* Your assignment
Quote the whole listing word for word. Do not include the pictures.
[Opening Supplied data section]
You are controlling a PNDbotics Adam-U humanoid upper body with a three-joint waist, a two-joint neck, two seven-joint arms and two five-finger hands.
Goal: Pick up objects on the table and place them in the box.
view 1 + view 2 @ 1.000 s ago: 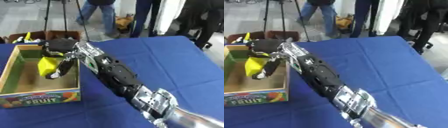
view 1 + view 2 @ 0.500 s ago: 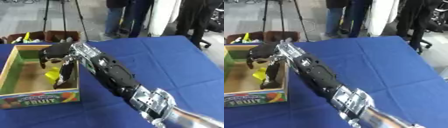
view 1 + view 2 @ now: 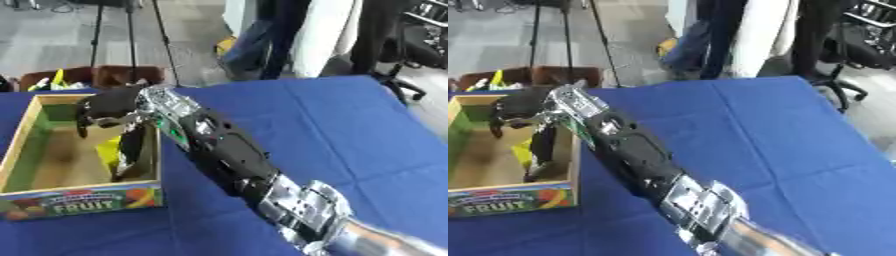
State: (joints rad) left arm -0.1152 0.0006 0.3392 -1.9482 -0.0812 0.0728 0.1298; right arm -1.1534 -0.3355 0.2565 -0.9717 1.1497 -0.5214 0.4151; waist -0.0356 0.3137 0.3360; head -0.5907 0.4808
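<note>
My right arm (image 3: 227,155) reaches from the lower right across the blue table to the wooden box (image 3: 79,200) with "FRUIT" on its front, at the left. My right hand (image 3: 109,106) hangs over the box's inside, open, its fingers (image 3: 131,150) pointing down along the right wall. A yellow object (image 3: 108,150) lies inside the box, against that wall and beside the fingers; it also shows in the right eye view as the yellow object (image 3: 525,151). My left hand is out of sight.
The blue tablecloth (image 3: 332,135) stretches to the right of the arm. Beyond the table's far edge stand a brown bin (image 3: 96,76) with yellow-green items, tripod legs (image 3: 131,30) and people's legs (image 3: 280,35). An office chair (image 3: 411,55) is at the far right.
The hand held the yellow object above the box, lowered it inside and let go. The object now rests on the box's floor, and the fingers hang open beside it.
</note>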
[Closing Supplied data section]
* Written answer
You are controlling a PNDbotics Adam-U humanoid upper body with a three-joint waist, a two-joint neck, two seven-joint arms and two five-finger hands.
Goal: Pick up objects on the table and place them in the box.
view 1 + view 2 @ 1.000 s ago: 
view 1 + view 2 @ 0.500 s ago: 
view 1 + view 2 @ now: 
State: (joints rad) left arm -0.1152 0.0006 0.3392 -1.9482 -0.0812 0.0728 0.1298; right arm -1.1534 -0.3355 0.2565 -0.9717 1.1497 -0.5214 0.4151; waist -0.0356 0.3137 0.3360; head -0.5907 0.4808
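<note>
My right arm (image 3: 227,155) reaches from the lower right across the blue table to the wooden box (image 3: 79,200) with "FRUIT" on its front, at the left. My right hand (image 3: 109,106) hangs over the box's inside, open, its fingers (image 3: 131,150) pointing down along the right wall. A yellow object (image 3: 108,150) lies inside the box, against that wall and beside the fingers; it also shows in the right eye view as the yellow object (image 3: 525,151). My left hand is out of sight.
The blue tablecloth (image 3: 332,135) stretches to the right of the arm. Beyond the table's far edge stand a brown bin (image 3: 96,76) with yellow-green items, tripod legs (image 3: 131,30) and people's legs (image 3: 280,35). An office chair (image 3: 411,55) is at the far right.
The hand held the yellow object above the box, lowered it inside and let go. The object now rests on the box's floor, and the fingers hang open beside it.
</note>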

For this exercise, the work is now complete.